Nulla di anomalo, solo la normalità della sanità campana degli ultimi anni se non fosse stato per l’amara sorpresa che aspettava Iolanda al terzo piano dell’ospedale. Iolanda era stata collocata in una stanza composta da 6 letti, di cui 5 occupati, ma tutti da uomini e lei sarebbe stata “il sesto”. Dopo 6 notti fatte di un letto di pronto soccorso con luci sempre accese, codici semaforici che si alternavano e il tran tran veloce di un luogo senza tempo e soprattutto senza privacy sembravano essere finiti ma la soluzione proposta si è rivelata poi peggiore del problema stesso. Un errore, forse una svista dovuto alla velocità e ai documenti di Iolanda che riportano il nome “Emilio” e solo la voglia di stare bene hanno portato Iolanda dalla stessa dottoressa che poco prima le aveva comunicato il ricovero. Nessun errore, nessuna svista “Sotto hai ancora l’organo maschile Emilio”. È questa una delle prime risposte della dottoressa e poi la scelta, “O quella stanza o prendi le valigie, firmi e te ne vai”.

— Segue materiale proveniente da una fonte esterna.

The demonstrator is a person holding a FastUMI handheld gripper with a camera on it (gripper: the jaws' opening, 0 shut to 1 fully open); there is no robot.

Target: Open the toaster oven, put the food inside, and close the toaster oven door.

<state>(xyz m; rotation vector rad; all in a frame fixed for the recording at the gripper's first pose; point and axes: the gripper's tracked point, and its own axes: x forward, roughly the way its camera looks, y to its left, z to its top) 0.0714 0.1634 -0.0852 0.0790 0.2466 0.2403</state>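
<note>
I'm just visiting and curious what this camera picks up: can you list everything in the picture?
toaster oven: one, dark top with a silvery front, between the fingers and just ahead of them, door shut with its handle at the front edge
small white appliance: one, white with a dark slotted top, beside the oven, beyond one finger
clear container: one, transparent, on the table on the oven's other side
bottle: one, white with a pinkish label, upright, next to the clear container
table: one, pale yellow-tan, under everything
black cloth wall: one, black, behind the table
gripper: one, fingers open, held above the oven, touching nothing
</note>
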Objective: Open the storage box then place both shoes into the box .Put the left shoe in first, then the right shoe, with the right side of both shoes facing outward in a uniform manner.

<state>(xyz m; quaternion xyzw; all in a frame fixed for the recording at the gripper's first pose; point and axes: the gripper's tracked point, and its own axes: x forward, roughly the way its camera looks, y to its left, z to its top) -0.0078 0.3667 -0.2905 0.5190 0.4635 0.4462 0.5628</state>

Negata l’evidenza, distrutta un’identità e per cosa poi? Iolanda, dopo anni di battaglie per i diritti LGTB nonostante i dolori addominali incessanti cerca e trova aiuto contattando Loredana Rossi, Presidentessa ATN (Associazione Transessuali di Napoli) che a sua volta con l’aiuto di Antonello Sannino e Arcigay Salerno e Arcigay Napoli provano a mediare ma c’è un ostacolo burocratico, proprio dove finisce la legge che comincia l’umanità, “Iolanda è biologicamente un uomo” ma non si perdono d’animo e nonostante fosse sabato sera "Grazie all'intervento diretto del presidente della Regione Campania Roberto Fico, coadiuvato dagli assessori Pecoraro e Morniroli. La mediazione – prosegue Arcigay Napoli – ha portato a una presa di coscienza immediata da parte dei vertici ospedalieri. La Direzione sanitaria del Ruggi si è attivata prontamente, porgendo le proprie scuse ufficiali a Iolanda per quanto subito e provvedendo a una sistemazione dignitosa e consona alla sua identità di genere e alla sua persona".